What you have to do:
Give back exactly the lines of the material below that start at the line containing "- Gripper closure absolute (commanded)" and end at the line containing "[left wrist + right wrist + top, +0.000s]", and no others.

Excerpted records:
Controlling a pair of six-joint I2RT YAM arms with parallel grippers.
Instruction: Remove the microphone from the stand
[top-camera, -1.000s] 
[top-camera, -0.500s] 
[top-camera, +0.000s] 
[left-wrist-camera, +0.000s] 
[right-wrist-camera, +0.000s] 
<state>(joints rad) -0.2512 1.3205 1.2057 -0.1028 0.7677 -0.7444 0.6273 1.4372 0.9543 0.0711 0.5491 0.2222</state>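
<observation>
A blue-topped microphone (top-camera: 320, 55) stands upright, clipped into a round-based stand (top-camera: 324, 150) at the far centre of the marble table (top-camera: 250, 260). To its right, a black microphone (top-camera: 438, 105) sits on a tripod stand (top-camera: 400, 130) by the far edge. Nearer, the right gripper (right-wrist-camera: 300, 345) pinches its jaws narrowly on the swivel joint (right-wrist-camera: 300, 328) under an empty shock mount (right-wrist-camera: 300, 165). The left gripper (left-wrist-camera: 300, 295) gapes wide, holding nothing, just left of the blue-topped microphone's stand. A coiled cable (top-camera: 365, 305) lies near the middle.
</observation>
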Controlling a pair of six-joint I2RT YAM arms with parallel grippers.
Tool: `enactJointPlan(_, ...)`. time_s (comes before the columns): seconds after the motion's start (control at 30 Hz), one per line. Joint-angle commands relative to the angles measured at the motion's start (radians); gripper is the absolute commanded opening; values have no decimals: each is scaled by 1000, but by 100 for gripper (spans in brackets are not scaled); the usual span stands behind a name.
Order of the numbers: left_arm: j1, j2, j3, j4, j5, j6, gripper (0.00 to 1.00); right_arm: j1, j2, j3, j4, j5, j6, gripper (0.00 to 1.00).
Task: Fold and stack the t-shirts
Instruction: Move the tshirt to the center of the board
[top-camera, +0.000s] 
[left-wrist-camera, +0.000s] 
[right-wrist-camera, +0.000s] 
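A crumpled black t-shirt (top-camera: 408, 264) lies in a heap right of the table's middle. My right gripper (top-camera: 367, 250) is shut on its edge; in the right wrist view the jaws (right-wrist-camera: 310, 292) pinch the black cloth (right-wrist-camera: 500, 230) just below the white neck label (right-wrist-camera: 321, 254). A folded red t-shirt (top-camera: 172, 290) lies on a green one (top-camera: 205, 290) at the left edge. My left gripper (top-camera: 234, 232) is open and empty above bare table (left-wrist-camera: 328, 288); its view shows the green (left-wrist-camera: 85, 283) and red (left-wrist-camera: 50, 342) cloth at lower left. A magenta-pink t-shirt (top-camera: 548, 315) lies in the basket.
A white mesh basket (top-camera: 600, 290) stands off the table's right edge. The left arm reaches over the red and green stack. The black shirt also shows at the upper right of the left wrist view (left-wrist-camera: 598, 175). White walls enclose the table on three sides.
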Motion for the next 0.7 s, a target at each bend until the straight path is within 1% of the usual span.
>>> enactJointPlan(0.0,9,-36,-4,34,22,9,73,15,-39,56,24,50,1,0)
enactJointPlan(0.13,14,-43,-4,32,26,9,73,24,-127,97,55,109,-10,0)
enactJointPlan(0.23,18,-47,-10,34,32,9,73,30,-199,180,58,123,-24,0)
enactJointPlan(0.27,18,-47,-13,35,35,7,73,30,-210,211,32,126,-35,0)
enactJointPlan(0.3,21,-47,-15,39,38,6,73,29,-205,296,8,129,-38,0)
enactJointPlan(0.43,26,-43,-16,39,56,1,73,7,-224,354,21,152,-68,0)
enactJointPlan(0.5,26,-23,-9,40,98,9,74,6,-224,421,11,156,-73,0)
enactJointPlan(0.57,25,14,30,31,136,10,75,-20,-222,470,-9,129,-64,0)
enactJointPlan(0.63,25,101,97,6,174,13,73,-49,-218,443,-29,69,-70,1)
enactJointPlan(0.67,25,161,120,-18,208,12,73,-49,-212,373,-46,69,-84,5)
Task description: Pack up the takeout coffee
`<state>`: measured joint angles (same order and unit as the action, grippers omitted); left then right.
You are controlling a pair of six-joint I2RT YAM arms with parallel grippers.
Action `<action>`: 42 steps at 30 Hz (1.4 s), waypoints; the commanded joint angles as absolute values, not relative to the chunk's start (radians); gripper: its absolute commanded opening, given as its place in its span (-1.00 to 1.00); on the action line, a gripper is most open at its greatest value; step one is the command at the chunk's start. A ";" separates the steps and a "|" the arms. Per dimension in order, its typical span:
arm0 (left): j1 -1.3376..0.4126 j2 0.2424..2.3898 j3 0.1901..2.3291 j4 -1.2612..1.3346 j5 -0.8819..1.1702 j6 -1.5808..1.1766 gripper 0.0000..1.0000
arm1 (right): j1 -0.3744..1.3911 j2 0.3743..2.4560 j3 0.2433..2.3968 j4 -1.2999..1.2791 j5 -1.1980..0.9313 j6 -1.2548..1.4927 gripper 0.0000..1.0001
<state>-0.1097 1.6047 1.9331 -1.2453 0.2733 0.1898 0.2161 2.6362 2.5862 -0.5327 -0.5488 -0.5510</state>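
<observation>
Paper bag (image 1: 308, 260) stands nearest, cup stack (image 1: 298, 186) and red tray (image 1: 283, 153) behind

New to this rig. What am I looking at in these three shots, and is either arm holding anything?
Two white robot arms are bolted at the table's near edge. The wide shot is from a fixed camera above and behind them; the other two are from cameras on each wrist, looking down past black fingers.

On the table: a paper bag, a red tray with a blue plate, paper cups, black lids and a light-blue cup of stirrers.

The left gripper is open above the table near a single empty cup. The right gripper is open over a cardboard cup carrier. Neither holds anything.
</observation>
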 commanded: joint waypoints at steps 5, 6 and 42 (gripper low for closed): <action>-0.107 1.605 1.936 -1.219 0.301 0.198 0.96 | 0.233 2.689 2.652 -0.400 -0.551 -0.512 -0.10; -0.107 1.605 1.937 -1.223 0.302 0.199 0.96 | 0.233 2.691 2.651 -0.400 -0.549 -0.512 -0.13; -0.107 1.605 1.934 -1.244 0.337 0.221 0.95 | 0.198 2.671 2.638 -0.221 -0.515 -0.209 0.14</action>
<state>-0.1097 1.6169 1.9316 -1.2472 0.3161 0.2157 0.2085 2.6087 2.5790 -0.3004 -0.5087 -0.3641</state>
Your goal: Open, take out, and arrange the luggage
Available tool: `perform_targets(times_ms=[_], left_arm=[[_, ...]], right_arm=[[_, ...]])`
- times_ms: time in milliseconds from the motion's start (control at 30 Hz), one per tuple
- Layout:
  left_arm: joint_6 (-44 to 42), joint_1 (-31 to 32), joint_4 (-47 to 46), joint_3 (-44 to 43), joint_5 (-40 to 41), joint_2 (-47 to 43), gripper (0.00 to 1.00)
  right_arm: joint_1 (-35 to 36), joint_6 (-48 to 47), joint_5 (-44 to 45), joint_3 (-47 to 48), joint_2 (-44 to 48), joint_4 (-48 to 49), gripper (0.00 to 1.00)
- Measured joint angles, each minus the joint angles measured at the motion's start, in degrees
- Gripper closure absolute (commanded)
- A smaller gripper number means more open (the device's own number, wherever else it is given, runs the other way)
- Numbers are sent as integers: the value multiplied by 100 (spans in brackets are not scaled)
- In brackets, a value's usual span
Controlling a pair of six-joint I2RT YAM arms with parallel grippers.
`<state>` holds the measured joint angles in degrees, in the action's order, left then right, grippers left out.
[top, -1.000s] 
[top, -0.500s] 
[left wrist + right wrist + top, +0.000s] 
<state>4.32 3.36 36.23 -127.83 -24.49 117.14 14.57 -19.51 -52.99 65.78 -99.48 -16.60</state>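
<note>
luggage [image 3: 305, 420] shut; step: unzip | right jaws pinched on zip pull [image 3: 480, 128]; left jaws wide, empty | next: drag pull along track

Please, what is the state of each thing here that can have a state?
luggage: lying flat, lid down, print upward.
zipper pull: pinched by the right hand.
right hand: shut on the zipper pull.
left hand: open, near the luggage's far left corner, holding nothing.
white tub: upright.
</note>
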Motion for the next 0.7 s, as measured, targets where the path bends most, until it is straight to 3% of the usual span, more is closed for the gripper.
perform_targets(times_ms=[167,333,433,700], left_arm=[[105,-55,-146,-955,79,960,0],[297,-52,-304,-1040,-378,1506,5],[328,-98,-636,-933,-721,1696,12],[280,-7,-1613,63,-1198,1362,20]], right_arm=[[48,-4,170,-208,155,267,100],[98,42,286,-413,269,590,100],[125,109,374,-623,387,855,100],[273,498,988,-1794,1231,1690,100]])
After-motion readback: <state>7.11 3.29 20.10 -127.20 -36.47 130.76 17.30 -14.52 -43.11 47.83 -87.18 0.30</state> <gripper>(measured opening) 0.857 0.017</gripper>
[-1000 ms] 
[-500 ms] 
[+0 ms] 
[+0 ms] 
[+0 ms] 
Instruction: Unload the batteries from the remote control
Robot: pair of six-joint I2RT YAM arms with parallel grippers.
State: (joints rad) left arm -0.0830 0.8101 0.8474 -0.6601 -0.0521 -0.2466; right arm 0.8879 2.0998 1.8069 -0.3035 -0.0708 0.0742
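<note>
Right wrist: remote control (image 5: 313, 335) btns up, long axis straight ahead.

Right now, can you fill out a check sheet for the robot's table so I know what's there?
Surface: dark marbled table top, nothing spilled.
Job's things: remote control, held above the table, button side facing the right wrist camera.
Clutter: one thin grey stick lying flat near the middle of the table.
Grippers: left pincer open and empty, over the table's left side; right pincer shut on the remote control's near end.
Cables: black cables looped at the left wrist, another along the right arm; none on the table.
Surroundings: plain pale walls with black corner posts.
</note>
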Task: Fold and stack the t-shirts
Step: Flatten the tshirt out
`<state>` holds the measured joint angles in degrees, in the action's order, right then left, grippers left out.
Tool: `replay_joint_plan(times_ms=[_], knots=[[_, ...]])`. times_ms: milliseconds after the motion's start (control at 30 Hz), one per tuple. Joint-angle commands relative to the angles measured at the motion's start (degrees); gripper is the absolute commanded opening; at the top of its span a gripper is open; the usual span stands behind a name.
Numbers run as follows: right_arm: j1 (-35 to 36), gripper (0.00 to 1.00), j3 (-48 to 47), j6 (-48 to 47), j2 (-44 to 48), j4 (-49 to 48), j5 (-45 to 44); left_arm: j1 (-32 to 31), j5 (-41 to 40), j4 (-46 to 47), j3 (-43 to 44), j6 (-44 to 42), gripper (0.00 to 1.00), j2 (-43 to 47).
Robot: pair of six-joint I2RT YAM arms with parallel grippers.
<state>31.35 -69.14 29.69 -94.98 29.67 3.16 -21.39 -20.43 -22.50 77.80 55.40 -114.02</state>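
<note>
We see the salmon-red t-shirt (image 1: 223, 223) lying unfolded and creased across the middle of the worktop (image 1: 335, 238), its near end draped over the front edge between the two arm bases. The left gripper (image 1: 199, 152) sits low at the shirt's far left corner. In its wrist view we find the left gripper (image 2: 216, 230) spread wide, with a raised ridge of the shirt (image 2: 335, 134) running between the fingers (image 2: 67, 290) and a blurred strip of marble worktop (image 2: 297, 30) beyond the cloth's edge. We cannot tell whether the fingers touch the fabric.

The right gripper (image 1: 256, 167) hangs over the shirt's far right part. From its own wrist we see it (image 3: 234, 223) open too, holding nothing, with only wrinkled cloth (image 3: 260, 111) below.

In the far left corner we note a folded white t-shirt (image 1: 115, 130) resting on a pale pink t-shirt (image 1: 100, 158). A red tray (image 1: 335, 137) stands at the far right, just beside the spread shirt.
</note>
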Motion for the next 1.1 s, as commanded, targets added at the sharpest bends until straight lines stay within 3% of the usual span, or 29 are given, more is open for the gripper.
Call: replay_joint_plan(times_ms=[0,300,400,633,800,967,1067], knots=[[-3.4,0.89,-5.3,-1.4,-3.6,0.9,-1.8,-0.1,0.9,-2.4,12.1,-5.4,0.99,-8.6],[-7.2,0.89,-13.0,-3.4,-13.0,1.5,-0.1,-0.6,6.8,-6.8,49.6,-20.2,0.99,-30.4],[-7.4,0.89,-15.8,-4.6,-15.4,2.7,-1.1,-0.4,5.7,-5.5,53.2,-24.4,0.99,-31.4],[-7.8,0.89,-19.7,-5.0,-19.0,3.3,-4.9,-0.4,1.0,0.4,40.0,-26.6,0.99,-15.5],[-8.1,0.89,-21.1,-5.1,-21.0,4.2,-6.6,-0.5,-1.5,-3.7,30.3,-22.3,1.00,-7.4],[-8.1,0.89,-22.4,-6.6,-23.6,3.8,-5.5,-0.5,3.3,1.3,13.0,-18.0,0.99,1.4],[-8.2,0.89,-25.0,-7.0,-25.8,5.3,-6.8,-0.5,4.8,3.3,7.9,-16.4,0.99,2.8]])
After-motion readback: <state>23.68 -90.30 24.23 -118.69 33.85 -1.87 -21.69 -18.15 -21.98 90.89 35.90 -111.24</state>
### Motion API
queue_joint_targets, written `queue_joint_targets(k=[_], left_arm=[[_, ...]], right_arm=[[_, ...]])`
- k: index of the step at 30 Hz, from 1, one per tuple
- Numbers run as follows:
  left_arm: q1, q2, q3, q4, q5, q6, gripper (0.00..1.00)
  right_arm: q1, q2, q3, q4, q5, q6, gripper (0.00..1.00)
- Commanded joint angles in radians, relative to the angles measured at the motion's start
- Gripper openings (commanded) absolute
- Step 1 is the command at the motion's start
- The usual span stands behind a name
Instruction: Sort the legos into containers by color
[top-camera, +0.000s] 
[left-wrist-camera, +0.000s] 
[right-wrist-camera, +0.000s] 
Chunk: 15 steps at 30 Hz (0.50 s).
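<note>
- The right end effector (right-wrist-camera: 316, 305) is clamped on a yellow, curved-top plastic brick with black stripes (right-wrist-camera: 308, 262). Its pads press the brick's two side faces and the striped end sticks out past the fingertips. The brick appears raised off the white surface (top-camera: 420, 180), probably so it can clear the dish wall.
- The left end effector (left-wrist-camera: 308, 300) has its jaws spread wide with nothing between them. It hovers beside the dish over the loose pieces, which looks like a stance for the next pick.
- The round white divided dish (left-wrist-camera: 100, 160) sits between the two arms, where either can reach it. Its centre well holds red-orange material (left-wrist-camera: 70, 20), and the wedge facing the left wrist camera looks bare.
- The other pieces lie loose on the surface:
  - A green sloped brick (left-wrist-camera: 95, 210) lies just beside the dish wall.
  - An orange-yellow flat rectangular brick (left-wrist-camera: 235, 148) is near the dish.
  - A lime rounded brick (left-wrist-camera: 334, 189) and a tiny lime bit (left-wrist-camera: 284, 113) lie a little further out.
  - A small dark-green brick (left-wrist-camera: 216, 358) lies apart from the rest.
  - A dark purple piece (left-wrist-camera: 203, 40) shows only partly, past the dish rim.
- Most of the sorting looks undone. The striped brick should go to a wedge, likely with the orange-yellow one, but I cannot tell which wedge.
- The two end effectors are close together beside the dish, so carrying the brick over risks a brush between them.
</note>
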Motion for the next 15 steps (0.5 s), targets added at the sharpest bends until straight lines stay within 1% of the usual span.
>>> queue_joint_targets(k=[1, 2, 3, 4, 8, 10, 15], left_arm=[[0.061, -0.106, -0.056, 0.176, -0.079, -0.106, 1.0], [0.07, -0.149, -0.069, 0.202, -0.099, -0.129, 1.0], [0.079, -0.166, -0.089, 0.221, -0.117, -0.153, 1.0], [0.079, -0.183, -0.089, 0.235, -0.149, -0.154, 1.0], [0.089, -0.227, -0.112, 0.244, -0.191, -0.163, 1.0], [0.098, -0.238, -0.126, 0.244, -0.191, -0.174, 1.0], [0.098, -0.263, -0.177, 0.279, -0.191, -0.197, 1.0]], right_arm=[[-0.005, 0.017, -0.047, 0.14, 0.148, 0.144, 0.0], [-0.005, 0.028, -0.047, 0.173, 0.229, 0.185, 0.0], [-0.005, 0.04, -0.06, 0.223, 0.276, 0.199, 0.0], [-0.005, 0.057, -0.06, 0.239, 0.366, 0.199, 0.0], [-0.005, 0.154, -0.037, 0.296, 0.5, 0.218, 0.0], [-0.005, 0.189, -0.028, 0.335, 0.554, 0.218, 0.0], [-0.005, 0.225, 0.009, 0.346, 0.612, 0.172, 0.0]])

Response:
- Gripper closure absolute (commanded)
- A smaller gripper number means more open (the device's own number, wherever else it is given, runs the other way)
- Numbers are sent as integers: the value multiplied by 100 (spans in brackets are not scaled)
- In brackets, a value's usual span
Controlling a pair of six-joint I2RT YAM arms with parallel grippers.
`<state>` holds the measured joint angles in degrees, in the action's order, left then right, grippers left out.
[top, -1.000s] 
[top, -0.500s] 
[left wrist + right wrist + top, +0.000s] 

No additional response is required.